Newcomer sunspot group AR3126 has been fun to watch over the past few days. This region emerged quickly starting late in the day on October 18, 2022, through yesterday, and into today. It appeared just above the large coronal hole we’ve discussed over the last two days. See the cool image below! The newcomer’s size and magnetic complexity grew quickly from nothing to about a third of the size of Earth with moderate complexity in just over a day.
Last 24 hours: Sun activity remains low. There were six C flares, along with some B-class flares. The largest flare was a C5.36 by AR3122 at 03:20 UTC on October 20, 2022. The sun has four labeled sunspot active regions, two on the Earth-facing disk and two just over the west limb (edge).
Sun activity October 19: Large coronal hole persists
Sun activity is low, with only minimal C flaring. But the new coronal hole in the southeast quadrant persists and continues to move into a position for its high-speed solar wind to reach Earth. There’s also an incoming active region located east of this coronal hole, which is still not completely in view. And filaments can be seen dancing all around the solar limb (edge). In particular, the polar crown filaments on the sun’s northwest limb (edge) and south pole, are moving along magnetic field lines in such a way that they look like swirling tornadoes. We wait to see if the coronal hole will be the source of the next big auroral activity on Earth. Stay tuned.
Last 24 hours: Sun activity low. Only five C flares and the rest, a number of B flares.
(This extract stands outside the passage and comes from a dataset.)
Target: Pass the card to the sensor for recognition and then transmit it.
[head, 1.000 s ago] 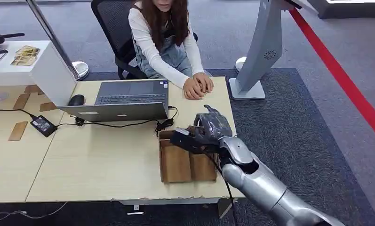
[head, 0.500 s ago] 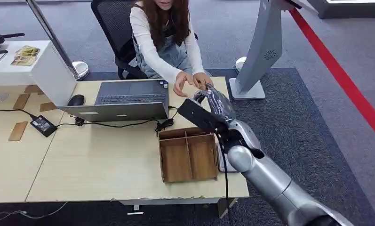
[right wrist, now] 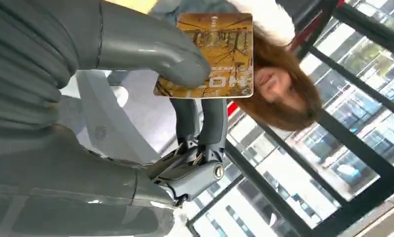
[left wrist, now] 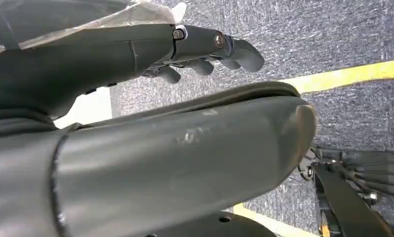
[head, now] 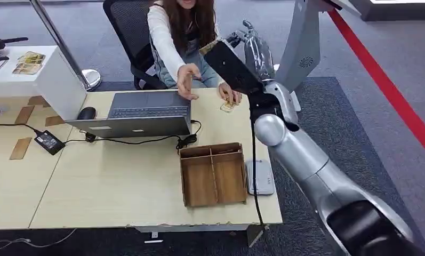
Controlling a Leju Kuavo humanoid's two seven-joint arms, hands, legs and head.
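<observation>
One card (right wrist: 213, 54) | right robot hand (right wrist: 150, 54) pinches it | left robot hand (left wrist: 135, 54) spread, empty

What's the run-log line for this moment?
right robot hand: raised, holds card | person's hand: reaching toward it | left robot hand: holds nothing | wooden tray: on table

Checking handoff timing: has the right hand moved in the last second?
Yes. The right hand rose from over the wooden box and went beyond the table's far edge, toward the person, holding the card.
</observation>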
The largest flare of the past day was a C1.9 by AR3124 at 14:10 UTC on October 18, 2022. The sun has three labeled sunspot active regions.
Sun activity October 18: Large coronal hole in sight
The possible sunspot group over the sun’s southeast edge has not materialized. See the image below. But now a large coronal hole can be seen in the sun’s southeast quadrant. As the sun’s rotation carries it westward, it’ll soon become geoeffective (able to cause a geomagnetic disturbance at Earth due to its high-speed solar wind). A couple of weeks ago, two large coronal holes caused intense auroral activity as far south as Seattle and Minnesota. This new coronal hole might become a source for some fun on Earth – some gorgeous auroral displays – which will be welcomed given the lack of magnetically active sunspot regions in the past few days. But don’t count out the filaments and prominences just yet! Currently, we’re seeing some interesting activity from the polar crown filaments. They most likely won’t produce Earth-directed events. But they can still provide a nice show on the sun.
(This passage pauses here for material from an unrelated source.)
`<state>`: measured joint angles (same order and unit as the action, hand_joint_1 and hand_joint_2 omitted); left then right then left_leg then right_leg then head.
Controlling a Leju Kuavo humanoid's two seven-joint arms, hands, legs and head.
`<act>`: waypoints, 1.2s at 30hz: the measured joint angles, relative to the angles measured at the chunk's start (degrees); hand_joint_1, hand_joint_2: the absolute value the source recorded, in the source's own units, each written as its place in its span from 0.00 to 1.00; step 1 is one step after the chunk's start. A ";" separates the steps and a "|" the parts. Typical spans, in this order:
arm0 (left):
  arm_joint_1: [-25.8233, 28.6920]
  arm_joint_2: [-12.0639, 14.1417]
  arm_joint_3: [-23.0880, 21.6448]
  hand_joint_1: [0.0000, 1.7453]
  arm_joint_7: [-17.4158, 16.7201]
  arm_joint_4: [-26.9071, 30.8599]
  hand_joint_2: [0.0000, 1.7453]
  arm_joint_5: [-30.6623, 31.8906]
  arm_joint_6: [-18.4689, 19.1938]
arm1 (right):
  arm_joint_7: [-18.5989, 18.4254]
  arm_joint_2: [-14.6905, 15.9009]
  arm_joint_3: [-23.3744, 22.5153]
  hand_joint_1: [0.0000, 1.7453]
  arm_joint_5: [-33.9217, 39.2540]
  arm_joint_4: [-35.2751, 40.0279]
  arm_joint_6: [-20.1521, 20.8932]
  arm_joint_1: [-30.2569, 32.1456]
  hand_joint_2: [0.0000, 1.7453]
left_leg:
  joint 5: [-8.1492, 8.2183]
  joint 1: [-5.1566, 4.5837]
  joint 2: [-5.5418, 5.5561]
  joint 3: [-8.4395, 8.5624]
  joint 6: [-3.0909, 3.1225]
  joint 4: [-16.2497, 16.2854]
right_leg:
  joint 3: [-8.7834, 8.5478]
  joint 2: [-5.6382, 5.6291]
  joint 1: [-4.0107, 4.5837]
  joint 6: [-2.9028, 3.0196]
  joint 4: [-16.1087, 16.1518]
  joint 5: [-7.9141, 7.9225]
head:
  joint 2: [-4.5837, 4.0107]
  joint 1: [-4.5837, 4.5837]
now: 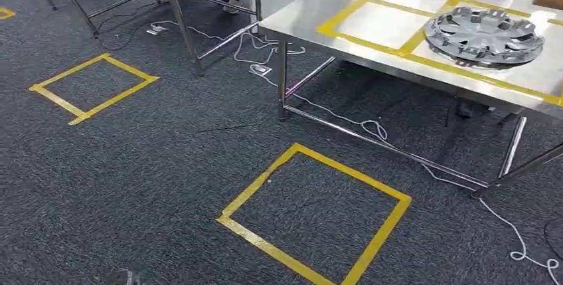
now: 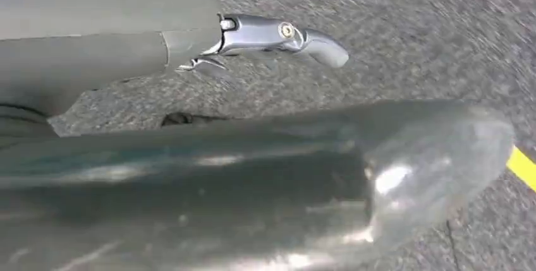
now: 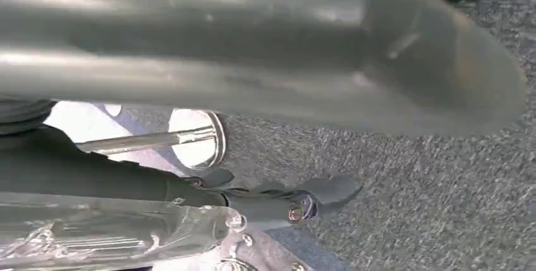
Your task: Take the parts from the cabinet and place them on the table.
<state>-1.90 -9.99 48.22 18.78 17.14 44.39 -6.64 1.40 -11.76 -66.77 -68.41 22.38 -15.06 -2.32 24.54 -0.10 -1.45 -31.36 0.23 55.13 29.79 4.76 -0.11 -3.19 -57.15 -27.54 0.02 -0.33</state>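
Carpet (image 1: 166, 165), dark and speckled, lies nearest in the head view, and on it a yellow tape square (image 1: 315, 212) sits just in front of the bench; I judge it a standing mark, put there so the robot stops within reach of the bench edge. A second tape square (image 1: 93, 87) lies further off to the left, well apart from the first. A white cable (image 1: 372, 129) trails over the floor between the bench legs.

Both arms appear to hang down, since each wrist view looks at carpet. The left hand (image 2: 272, 37) shows a thick grey thumb and a darker finger reaching out straight; its fingers (image 2: 325, 50) are apart and touch nothing, so it carries no part. The right hand (image 3: 278, 204) looks much the same, its fingers (image 3: 332, 189) stretched out over the carpet with nothing between them. A shiny metal disc on a rod (image 3: 196, 138) and some crinkled clear wrapping (image 3: 114, 236) show beside that hand; whether they touch it I cannot tell.

Further away to the right stands the steel bench (image 1: 312, 16), marked with yellow tape boxes. One part, a silver wheel cover (image 1: 488, 32), lies flat inside the right-hand box, which I take to be its set place. The left-hand tape box (image 1: 378, 22) on the bench holds nothing. With both hands free, the robot seems between deliveries.
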 joint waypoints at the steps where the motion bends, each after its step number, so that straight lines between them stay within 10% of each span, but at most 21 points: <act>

Last 24 hours: Sun activity is low. The largest flare, a C3.37 flare by AR3124, was produced at 17:24 UTC on October 17, 2022. Besides this, seven additional C-class flares erupted. The sun today has four labeled sunspot regions.
Flaring is low but the Sun still got some stuff going on. Check out the polar crown filament up in the northwest. Looks like the beginnings of a lift-off. great action from loops from AR3112+(?) just over the limb. A view with SDO 171/193/131 more https://t.co/ChTIRrkKXh??? pic.twitter.com/A9uaSAT3wH
— Dr. C. Alex Young (@TheSunToday) October 17, 2022
Sun activity October 17: New sunspot region coming into view
A new sunspot region is coming into view just over the sun’s southeast limb (edge). The sunspots themselves aren’t yet visible, but overlying coronal loops – great arcs of solar plasma curving above the sun’s visible edge – can be seen. On the rest of the sun’s visible surface, activity is low. In the past day, we had only C flares. So, we’re waiting to see if flaring will pick back up with the new region. Filaments around the sun are active with a lot of motion from the southern polar crown filament. The large prominence on the northwest limb is beginning to erupt at the time of this writing. There would probably not be an Earth-directed component of any resulting CME. Let’s see what happens.
Last 24 hours: Sun activity is low. The sun produced seven C flares over the past day. The largest was a C1.8 from AR3123 at 16:06 UTC on September 16. The sun today has four labeled sunspot regions.
Sun activity October 16: Fantastic auroras!
Some fantastic auroral displays were reported yesterday (October 15, 2022) at high latitudes (see tweets above and below). Perhaps we’ll get more tonight. There’s a chance for a G1 (minor) geomagnetic storm today from high-speed solar wind from a coronal hole. Keep an eye out!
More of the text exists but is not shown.